Petitioner has contended that it has made huge investments of about
50.00 crore for establishment of two institutes. It has been contended
that reliance could have been placed on the report of the committee
which had been placed before this court while order dated 15.7.2011 had
been passed in Writ Petition No. 4400 of 2011. It has been submitted
that the land deficiency had not been the reason at all for all these years
from 2001-02 to 2011-12 during which period regular visits were paid
and inspections were carried out with a view to monitor compliance with
18 WPS-4400.11 & 5181.12
the norms and regulations issued by AICTE. The action of the
Respondent-authorities is unjustifiable for it is apparent that the land
holding, even going by respondents' norms, satisfies the criterion
stipulated under Approval Process Hand Book for academic year
2012-13. It cannot be gainsaid that the area wherein the land is situate
is in Aurangabad metropolitan area and as such, petitioner's land
holding is more than the requirement for establishment of engineering
college and polytechnic.
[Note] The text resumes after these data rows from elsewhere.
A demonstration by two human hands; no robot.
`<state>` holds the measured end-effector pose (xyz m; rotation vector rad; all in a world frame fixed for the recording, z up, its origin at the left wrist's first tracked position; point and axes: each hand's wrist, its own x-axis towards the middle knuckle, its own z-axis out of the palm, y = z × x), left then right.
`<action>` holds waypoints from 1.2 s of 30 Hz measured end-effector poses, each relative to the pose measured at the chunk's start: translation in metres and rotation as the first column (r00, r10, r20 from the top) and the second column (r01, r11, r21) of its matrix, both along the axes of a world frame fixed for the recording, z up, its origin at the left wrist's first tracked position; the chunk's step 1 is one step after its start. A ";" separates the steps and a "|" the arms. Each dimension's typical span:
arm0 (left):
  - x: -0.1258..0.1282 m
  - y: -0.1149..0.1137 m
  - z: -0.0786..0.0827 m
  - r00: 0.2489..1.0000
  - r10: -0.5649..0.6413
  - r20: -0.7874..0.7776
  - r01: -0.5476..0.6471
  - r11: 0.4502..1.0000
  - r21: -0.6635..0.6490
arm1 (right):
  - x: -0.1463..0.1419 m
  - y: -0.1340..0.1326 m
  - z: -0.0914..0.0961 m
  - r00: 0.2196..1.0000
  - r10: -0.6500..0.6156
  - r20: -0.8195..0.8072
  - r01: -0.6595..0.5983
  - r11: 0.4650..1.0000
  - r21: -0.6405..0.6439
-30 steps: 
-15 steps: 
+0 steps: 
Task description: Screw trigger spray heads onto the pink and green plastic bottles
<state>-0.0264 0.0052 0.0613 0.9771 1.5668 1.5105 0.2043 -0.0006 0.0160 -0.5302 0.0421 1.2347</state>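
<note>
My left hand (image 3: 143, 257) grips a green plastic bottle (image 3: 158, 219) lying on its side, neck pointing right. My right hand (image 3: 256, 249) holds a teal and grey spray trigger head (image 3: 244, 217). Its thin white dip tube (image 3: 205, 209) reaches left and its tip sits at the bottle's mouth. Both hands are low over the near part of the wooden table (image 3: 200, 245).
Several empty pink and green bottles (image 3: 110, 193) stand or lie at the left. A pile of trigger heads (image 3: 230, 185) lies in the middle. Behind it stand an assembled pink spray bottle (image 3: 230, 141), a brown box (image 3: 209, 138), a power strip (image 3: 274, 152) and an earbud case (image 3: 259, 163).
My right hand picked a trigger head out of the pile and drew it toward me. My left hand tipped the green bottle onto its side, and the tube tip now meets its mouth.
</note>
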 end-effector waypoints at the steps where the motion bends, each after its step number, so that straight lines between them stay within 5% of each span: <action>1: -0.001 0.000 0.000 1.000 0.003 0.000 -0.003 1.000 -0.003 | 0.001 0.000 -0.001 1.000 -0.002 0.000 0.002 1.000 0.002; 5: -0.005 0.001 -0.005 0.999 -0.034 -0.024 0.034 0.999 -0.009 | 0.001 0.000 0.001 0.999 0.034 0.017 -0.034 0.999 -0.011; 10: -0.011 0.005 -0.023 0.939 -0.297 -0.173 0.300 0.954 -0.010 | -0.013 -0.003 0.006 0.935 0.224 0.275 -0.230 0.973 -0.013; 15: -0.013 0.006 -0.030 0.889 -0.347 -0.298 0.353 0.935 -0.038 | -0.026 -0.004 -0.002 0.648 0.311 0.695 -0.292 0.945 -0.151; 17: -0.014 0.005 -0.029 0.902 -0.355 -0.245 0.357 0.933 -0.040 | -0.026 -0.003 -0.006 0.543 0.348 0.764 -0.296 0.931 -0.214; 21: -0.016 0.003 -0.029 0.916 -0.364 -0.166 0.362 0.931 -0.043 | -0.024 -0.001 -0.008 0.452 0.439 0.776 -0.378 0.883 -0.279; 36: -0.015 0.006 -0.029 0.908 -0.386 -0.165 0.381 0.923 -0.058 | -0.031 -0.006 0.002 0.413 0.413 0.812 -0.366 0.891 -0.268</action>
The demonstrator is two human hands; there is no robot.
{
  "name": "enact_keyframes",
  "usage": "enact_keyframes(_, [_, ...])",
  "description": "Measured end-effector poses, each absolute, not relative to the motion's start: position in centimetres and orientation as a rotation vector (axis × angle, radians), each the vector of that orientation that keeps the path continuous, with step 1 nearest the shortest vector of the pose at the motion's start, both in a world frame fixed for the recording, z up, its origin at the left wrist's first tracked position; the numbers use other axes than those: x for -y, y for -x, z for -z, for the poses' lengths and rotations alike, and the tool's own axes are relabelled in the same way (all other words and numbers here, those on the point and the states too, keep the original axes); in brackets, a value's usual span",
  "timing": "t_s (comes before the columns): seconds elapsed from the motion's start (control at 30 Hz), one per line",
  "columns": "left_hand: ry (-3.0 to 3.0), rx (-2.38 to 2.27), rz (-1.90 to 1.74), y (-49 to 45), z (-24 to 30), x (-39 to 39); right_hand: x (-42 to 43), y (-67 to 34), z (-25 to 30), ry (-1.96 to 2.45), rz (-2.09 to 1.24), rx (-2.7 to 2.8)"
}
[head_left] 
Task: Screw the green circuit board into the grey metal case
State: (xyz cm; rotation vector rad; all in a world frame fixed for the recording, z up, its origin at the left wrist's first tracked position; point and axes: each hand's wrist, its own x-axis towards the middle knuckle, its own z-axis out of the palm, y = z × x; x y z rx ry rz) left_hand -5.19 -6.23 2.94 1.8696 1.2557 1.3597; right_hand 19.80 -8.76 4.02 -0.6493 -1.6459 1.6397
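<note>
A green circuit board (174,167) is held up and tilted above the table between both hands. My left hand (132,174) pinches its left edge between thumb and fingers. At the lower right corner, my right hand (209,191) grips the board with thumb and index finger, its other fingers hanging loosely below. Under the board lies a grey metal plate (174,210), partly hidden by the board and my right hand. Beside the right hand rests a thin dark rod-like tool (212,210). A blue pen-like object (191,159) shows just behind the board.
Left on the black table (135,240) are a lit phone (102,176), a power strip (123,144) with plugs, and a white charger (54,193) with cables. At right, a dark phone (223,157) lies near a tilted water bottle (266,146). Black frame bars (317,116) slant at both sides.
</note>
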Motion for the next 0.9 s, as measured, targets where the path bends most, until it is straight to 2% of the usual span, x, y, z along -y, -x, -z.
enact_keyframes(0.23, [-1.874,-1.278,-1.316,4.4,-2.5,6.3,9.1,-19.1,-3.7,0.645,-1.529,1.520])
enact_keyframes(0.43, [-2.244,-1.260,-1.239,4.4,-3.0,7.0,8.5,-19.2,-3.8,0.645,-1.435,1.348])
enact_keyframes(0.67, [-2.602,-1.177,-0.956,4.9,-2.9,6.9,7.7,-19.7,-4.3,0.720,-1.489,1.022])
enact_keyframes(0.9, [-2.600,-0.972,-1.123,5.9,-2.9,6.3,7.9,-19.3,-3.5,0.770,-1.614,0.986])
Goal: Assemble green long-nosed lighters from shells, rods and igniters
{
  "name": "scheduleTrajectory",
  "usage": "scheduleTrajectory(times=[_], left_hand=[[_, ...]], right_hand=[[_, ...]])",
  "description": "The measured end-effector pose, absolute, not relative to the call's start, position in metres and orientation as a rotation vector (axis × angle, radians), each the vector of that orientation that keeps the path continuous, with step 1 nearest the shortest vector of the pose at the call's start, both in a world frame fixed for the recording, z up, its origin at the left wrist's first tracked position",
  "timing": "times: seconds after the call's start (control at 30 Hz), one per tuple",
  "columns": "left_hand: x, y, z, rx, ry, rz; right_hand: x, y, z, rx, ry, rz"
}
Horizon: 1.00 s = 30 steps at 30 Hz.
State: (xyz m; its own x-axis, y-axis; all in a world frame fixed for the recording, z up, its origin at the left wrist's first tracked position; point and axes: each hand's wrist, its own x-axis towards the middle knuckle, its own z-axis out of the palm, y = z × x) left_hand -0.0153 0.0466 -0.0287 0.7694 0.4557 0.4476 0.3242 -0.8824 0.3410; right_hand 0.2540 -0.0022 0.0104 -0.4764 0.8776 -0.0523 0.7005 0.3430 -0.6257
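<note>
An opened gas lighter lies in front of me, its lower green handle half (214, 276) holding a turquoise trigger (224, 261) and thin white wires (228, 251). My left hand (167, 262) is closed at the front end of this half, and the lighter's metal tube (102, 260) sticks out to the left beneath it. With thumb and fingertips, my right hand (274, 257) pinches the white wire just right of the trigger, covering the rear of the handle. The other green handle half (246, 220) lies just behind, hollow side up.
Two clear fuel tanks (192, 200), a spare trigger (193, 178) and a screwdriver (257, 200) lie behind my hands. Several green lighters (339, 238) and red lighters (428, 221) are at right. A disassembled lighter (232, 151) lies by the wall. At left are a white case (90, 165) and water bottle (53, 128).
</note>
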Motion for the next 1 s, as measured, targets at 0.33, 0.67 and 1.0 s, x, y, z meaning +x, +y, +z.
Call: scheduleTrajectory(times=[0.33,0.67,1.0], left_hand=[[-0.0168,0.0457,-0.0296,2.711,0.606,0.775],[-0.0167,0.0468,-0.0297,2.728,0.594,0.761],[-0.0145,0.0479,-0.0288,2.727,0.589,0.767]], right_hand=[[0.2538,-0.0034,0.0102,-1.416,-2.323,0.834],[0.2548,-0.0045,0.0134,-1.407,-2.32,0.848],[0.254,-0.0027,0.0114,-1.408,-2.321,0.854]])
The administration and infrastructure of the two
institutes of the petitioner are separate and independent and, there is no
dispute about the same. There are no deficiencies for which approval
could have been refused.
36. Perusal of the impugned order dated 18.6.2012 shows that it was
on complaint that the institutes of the petitioner were not functioning as
per norms laid down by AICTE and on deputation of expert committee to
visit the institutes, it transpires that the institutes were being run on plot
Nos. 119 and 120, that the purpose of plot No.120 was not clear, that
unapproved programmes were being run on the campus and that there is
shortfall in staff. A report was accordingly made.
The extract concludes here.